Task details: An exact copy of every entry is needed here; the images stay out.

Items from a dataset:
:::
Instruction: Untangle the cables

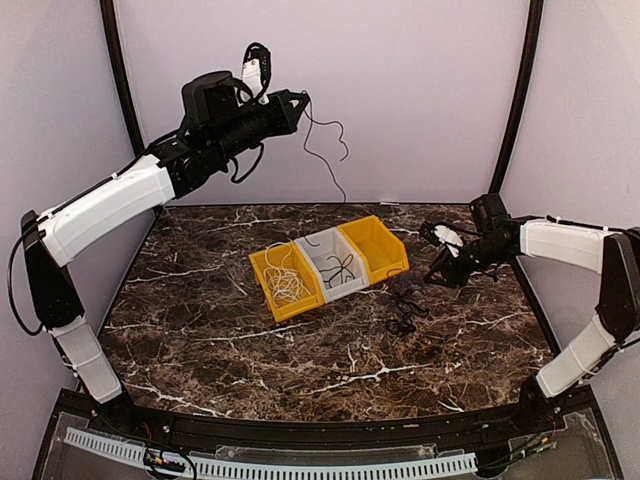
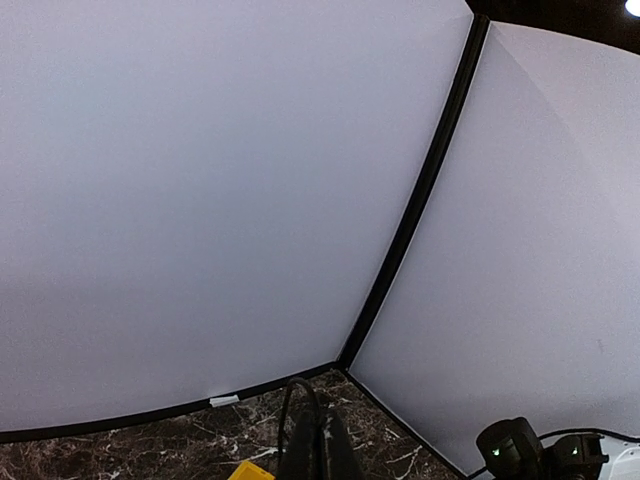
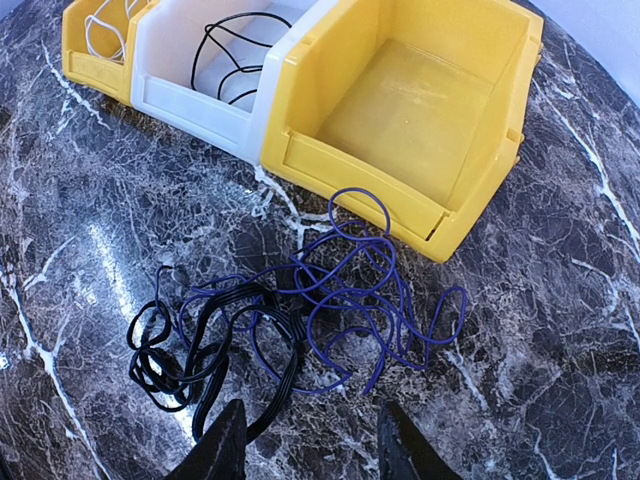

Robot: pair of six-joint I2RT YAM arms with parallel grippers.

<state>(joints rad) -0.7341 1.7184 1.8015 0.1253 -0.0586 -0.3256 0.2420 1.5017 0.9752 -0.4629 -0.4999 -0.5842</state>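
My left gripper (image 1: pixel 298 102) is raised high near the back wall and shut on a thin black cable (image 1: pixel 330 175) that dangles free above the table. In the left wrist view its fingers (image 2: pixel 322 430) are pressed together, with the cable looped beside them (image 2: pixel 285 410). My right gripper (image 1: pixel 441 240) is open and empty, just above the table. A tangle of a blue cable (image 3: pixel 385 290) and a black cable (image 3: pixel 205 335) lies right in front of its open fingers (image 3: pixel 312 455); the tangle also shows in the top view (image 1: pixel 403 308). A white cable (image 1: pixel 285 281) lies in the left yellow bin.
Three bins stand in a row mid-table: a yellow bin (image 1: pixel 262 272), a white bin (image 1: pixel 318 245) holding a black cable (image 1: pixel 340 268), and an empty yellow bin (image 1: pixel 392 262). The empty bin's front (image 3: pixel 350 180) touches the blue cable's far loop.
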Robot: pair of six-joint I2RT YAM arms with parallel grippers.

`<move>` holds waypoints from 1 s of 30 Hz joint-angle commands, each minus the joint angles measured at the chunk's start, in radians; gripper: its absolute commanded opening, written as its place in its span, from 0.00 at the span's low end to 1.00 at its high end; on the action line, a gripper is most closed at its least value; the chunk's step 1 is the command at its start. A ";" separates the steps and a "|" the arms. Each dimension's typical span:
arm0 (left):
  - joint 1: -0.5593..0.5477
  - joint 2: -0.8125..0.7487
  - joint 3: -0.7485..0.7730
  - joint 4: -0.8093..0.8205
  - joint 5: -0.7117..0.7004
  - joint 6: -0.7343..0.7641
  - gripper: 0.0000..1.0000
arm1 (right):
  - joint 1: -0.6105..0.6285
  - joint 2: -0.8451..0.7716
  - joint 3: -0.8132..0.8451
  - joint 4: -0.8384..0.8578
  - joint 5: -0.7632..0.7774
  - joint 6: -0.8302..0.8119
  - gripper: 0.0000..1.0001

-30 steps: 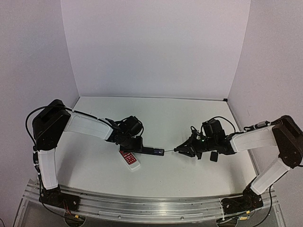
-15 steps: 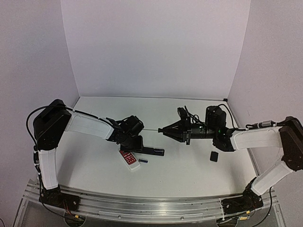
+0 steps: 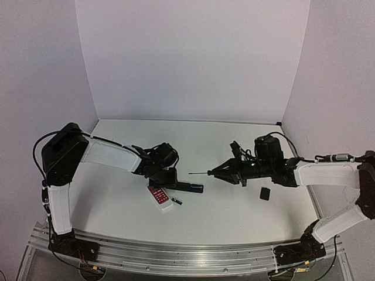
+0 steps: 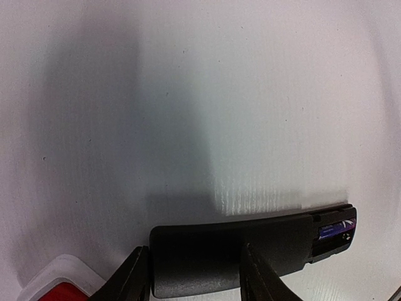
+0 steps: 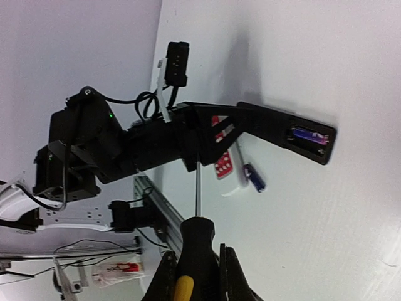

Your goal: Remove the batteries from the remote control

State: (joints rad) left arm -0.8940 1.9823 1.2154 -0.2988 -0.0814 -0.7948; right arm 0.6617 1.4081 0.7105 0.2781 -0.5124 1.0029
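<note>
One battery left in the black remote
Left gripper clamps it toward the table's near edge; battery lies lengthwise in the open end facing the right gripper, clenched on the screwdriver.

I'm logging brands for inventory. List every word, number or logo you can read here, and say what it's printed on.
Nothing is legible in any view.
The red-and-white remote: pale button marks, too small to read.
The battery in the black remote: blue label, blurred.
The loose battery: too small to read.
The plastic tag: red print, blurred.
</note>
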 commanded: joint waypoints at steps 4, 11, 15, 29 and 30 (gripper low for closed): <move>-0.042 0.114 -0.007 -0.056 0.097 0.070 0.48 | -0.004 -0.176 0.030 -0.428 0.195 -0.262 0.00; -0.042 0.137 0.076 -0.072 0.101 0.100 0.49 | -0.001 -0.194 0.035 -0.509 0.216 -0.326 0.00; -0.042 0.107 0.053 -0.080 0.126 0.088 0.49 | 0.008 -0.155 0.053 -0.535 0.242 -0.350 0.00; -0.045 -0.163 -0.026 -0.074 0.191 0.140 0.99 | 0.021 -0.164 0.045 -0.534 0.307 -0.328 0.00; -0.045 -0.166 -0.001 -0.083 0.175 0.152 1.00 | 0.021 -0.171 0.042 -0.534 0.306 -0.324 0.00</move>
State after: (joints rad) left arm -0.9465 1.8832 1.1483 -0.3190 0.1130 -0.6954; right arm 0.6777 1.2820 0.7349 -0.2573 -0.2212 0.6769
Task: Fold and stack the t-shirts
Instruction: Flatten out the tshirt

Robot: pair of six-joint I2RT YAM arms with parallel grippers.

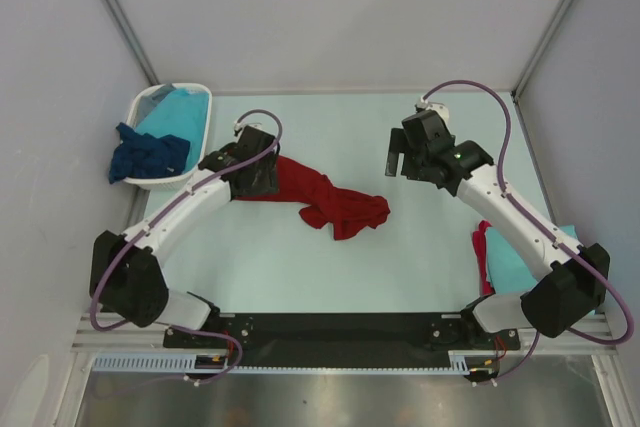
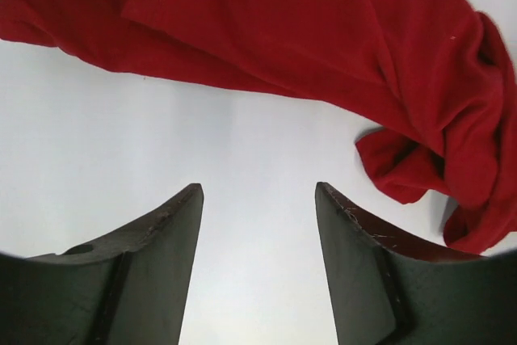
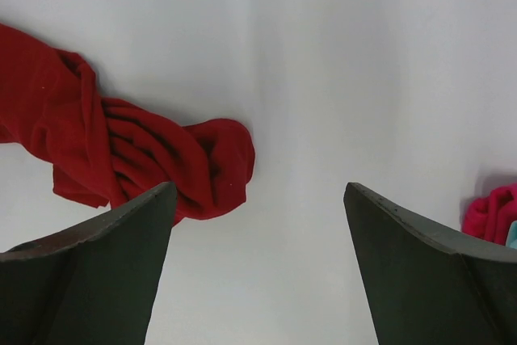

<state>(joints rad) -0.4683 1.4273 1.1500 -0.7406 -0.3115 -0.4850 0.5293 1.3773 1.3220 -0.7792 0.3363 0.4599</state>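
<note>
Item: red shirt (image 1: 335,205), crumpled and twisted.
Location: just ahead of left gripper (image 2: 258,191); ahead and left of right gripper (image 3: 258,187).
Grippers: both spread, empty.
Handling advice: pinch opposite ends, draw apart flat before folding.

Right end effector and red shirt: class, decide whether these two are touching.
Apart. The top external view shows bare table between the right end effector and the red shirt. The end effector is open and holds nothing.
</note>
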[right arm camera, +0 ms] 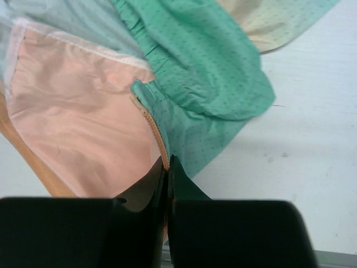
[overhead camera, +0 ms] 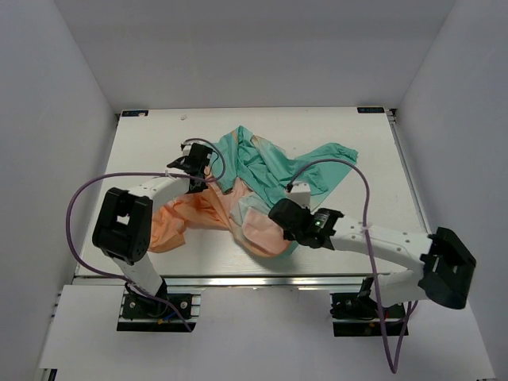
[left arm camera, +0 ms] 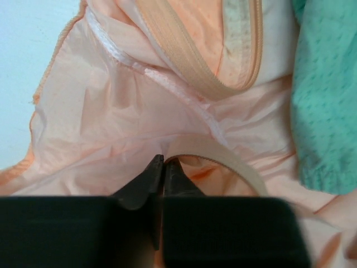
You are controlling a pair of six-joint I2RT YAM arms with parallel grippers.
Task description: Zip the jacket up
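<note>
From the top camera I count one jacket, lying crumpled in the middle of the table. Its teal part spreads toward the far and right side, and its peach part is bunched toward the near left. Two arms reach onto it: the left arm meets the cloth at its left edge, and the right arm meets it at its near right edge. Two purple cables loop beside them, one per arm.

On the left wrist camera, the left gripper has its two fingers pressed together on a fold of thin peach cloth, nipping it right at the tips. Past the tips I see one tan zipper tape running diagonally across the cloth, and a teal sleeve cuff at the right.

On the right wrist camera, the right gripper is pinched shut on the jacket's edge. One orange zipper strip runs down along the seam between peach and teal and goes in between the fingertips. Bare table shows to the right of the teal cloth.
</note>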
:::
Solution to the exercise:
Instruction: Untangle the cables


Robot: pair of six-joint I2RT YAM arms with parallel grippers.

<state>(joints rad) -0.7341 1.7184 1.8015 0.1253 -0.0586 -0.3256 0.2420 1.5017 0.9752 -0.4629 -0.4999 -0.5842</state>
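My left gripper (image 1: pixel 298 102) is raised high near the back wall and shut on a thin black cable (image 1: pixel 330 175) that dangles free above the table. In the left wrist view its fingers (image 2: pixel 322 430) are pressed together, with the cable looped beside them (image 2: pixel 285 410). My right gripper (image 1: pixel 441 240) is open and empty, just above the table. A tangle of a blue cable (image 3: pixel 385 290) and a black cable (image 3: pixel 205 335) lies right in front of its open fingers (image 3: pixel 312 455); the tangle also shows in the top view (image 1: pixel 403 308). A white cable (image 1: pixel 285 281) lies in the left yellow bin.
Three bins stand in a row mid-table: a yellow bin (image 1: pixel 262 272), a white bin (image 1: pixel 318 245) holding a black cable (image 1: pixel 340 268), and an empty yellow bin (image 1: pixel 392 262). The empty bin's front (image 3: pixel 350 180) touches the blue cable's far loop.
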Robot: pair of six-joint I2RT YAM arms with parallel grippers.

`<move>` holds waypoints from 1 s of 30 Hz joint-angle commands, each minus the joint angles measured at the chunk's start, in radians; gripper: its absolute commanded opening, written as its place in its span, from 0.00 at the span's low end to 1.00 at its high end; on the action line, a gripper is most closed at its least value; the chunk's step 1 is the command at its start. A ";" separates the steps and a "|" the arms. Each dimension's typical span:
arm0 (left):
  - joint 1: -0.5593..0.5477
  - joint 2: -0.8125..0.7487
  - joint 3: -0.7485..0.7730
  - joint 4: -0.8093..0.8205
  - joint 5: -0.7117..0.7004
  - joint 6: -0.7343..0.7641
  - gripper: 0.0000..1.0000
arm1 (right):
  - joint 1: -0.6105..0.6285
  - joint 2: -0.8451..0.7716
  - joint 3: -0.8132..0.8451
  - joint 4: -0.8384..0.8578
  - joint 5: -0.7632..0.7774
  - joint 6: -0.8302..0.8119
  - gripper: 0.0000..1.0001

-30 steps: 
-15 steps: 
+0 steps: 
+0 steps: 
+0 steps: 

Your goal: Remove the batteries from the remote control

State: (joints rad) left arm -0.8940 1.9823 1.2154 -0.2988 -0.0814 -0.7948; right arm 0.6617 1.4081 0.7105 0.2781 -0.5124 1.0029
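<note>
One battery left in the black remote
Left gripper clamps it toward the table's near edge; battery lies lengthwise in the open end facing the right gripper, clenched on the screwdriver.

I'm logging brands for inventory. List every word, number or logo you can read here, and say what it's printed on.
Nothing is legible in any view.
The red-and-white remote: pale button marks, too small to read.
The battery in the black remote: blue label, blurred.
The loose battery: too small to read.
The plastic tag: red print, blurred.
</note>
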 commanded: joint waypoints at steps 4, 11, 15, 29 and 30 (gripper low for closed): <move>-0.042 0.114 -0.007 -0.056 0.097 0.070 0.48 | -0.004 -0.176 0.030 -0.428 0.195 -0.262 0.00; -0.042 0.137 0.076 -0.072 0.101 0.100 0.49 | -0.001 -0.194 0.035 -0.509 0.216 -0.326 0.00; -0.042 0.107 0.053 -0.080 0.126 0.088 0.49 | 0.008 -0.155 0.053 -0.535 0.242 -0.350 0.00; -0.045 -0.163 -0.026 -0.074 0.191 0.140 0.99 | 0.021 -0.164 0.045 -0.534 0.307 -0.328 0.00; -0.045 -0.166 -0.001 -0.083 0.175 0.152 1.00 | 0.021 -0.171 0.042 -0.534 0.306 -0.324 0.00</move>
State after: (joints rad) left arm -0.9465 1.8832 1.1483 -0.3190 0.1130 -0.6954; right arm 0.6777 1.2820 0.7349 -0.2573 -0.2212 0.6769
Task: Fold and stack the t-shirts
Instruction: Flatten out the tshirt

Robot: pair of six-joint I2RT YAM arms with parallel grippers.


<state>(joints rad) -0.4683 1.4273 1.1500 -0.7406 -0.3115 -0.4850 0.5293 1.3773 1.3220 -0.7792 0.3363 0.4599</state>
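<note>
Item: red shirt (image 1: 335,205), crumpled and twisted.
Location: just ahead of left gripper (image 2: 258,191); ahead and left of right gripper (image 3: 258,187).
Grippers: both spread, empty.
Handling advice: pinch opposite ends, draw apart flat before folding.

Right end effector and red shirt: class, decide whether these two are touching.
Apart. The top external view shows bare table between the right end effector and the red shirt. The end effector is open and holds nothing.
</note>
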[right arm camera, +0 ms] 
[overhead camera, +0 ms] 
[left arm camera, +0 ms] 
You are controlling a pair of six-joint I2RT YAM arms with parallel grippers.
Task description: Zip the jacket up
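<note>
From the top camera I count one jacket, lying crumpled in the middle of the table. Its teal part spreads toward the far and right side, and its peach part is bunched toward the near left. Two arms reach onto it: the left arm meets the cloth at its left edge, and the right arm meets it at its near right edge. Two purple cables loop beside them, one per arm.

On the left wrist camera, the left gripper has its two fingers pressed together on a fold of thin peach cloth, nipping it right at the tips. Past the tips I see one tan zipper tape running diagonally across the cloth, and a teal sleeve cuff at the right.

On the right wrist camera, the right gripper is pinched shut on the jacket's edge. One orange zipper strip runs down along the seam between peach and teal and goes in between the fingertips. Bare table shows to the right of the teal cloth.
</note>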

That's the answer, with nothing more to add.